Secundo : ce soi-disant corps sans vie qui aurait été découvert à Baguineda. En tant que journalistes, nous avons mené des investigations et aucun corps n’a été découvert dans ce village à plus forte raison qu’il soit celui de notre confrère ! Cette rumeur est partie d’un organe de la place que je ne vais pas citer pour la confraternité. Mais j’avoue que quand on a été à la brigade de Baguineda, les gendarmes nous ont dit que nous leur apprenons une telle nouvelle d’où l’étonnement de la brigade de gendarmerie.
Au-delà, les autorités locales alertées par nos soins ont tenu les mêmes propos. Et si un corps avait été découvert, la population de Baguineda, elle, nous aurait avertie. Comment on peut publier une telle information qui soit ignorée de la population de Baguineda ? A ce stade, nous admettons qu’il n’y pas de corps découvert à Baguineda qui soit celui de notre confrère.

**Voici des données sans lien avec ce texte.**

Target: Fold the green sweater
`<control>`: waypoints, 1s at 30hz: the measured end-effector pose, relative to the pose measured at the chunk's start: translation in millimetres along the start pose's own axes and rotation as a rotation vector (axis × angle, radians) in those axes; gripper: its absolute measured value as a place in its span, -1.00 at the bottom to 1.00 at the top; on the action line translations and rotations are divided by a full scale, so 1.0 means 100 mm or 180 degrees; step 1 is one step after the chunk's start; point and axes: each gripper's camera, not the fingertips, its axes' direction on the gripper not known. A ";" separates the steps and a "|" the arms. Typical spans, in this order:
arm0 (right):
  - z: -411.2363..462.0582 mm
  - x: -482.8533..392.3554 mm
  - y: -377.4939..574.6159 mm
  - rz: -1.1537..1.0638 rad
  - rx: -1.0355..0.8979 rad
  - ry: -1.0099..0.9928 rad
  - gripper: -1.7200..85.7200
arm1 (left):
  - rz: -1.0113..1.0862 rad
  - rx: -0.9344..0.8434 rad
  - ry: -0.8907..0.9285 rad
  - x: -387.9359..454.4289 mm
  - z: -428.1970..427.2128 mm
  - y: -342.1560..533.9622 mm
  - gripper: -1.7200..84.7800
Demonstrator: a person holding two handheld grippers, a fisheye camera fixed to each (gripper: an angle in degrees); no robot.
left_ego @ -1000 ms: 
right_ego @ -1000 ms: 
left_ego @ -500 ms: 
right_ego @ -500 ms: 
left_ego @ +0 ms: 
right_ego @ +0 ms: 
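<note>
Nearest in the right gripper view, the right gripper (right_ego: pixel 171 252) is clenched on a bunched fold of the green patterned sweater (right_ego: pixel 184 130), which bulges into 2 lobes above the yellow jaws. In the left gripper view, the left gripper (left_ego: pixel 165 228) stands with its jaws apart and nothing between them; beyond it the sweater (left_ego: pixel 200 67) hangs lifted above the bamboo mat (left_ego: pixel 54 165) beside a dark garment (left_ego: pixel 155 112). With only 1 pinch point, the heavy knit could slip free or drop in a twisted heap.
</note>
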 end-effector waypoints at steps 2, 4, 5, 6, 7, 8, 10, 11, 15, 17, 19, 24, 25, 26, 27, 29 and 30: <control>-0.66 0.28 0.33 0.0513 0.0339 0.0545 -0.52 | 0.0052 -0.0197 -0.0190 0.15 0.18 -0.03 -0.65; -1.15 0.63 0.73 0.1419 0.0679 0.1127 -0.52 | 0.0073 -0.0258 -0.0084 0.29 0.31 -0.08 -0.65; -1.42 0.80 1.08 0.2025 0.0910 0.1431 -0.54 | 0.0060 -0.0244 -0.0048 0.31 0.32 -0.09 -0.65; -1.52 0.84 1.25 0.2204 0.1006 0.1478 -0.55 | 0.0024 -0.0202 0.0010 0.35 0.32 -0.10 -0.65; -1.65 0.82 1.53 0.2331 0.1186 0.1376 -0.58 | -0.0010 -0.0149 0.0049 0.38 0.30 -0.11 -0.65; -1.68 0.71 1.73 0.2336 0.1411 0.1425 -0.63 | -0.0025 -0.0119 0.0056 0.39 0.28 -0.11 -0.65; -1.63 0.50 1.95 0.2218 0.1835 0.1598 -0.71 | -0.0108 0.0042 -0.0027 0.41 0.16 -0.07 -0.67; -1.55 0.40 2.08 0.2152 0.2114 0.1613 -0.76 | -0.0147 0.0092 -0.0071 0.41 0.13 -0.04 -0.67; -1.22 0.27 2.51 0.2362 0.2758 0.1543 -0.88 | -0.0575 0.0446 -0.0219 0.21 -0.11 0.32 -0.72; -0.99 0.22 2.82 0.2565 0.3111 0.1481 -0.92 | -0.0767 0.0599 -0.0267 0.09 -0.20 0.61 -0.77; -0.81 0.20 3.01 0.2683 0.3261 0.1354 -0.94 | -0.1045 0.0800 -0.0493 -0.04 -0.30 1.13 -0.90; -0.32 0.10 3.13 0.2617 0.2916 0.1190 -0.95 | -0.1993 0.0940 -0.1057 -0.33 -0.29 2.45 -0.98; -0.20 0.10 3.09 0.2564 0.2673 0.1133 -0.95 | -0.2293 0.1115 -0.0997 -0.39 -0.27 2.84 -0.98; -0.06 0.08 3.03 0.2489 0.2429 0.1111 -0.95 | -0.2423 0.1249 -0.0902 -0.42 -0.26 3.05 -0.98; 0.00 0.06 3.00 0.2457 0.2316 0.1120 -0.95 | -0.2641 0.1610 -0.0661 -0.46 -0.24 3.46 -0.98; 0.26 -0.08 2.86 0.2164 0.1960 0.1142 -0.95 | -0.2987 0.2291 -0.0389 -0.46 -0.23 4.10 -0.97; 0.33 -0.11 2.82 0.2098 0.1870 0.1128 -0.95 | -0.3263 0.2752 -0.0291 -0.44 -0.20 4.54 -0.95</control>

Justement, quelles est le degré d’implication de l’Etat dans ces opérations de recherche ? Est-ce que vous pensez que les autorités sont vraiment volontaristes dans cette opération de recherche ?
Au début, j’étais confiant. On pensait qu’avec l’arsenal dont dispose la sécurité d’Etat, nous n’allions pas dépasser une semaine pour les recherches. Mais avec le temps qui passe [Ndrl : un mois déjà écoulé], nous nous interrogeons sur le temps que cela prendra. Cela créé des suspicions. Je pense qu’il serait mieux que l’Etat intensifie la recherche au niveau de ses relations internationales, c’est-à-dire, de voir s’il ne se trouve plus sur le territoire malien. Parce qu’au stade aujourd’hui où plus ça tarde, plus il y aura de la place pour les rumeurs et les mauvaises informations. Chose que nous ne souhaitons nullement.
Nous demandons à ceux qui sont sur ce dossier de nous donner les premières informations. Parce que tant qu’on ne dira pas quelque chose de concret à la population, les gens créeront eux même leurs propres informations. Même si l’information semble minime ou insignifiante, qu’ils nous la communiquent pour qu’on puisse la porter à la connaissance du public.
Jusqu’à preuve du contraire, nous faisons confiance à nos autorités. Le premier ministre même a rencontré le président de la maison de la presse. Il a demandé à deux ministres de nous aider dans cette charge en l’occurrence le ministre de la sécurité et celui de la communication.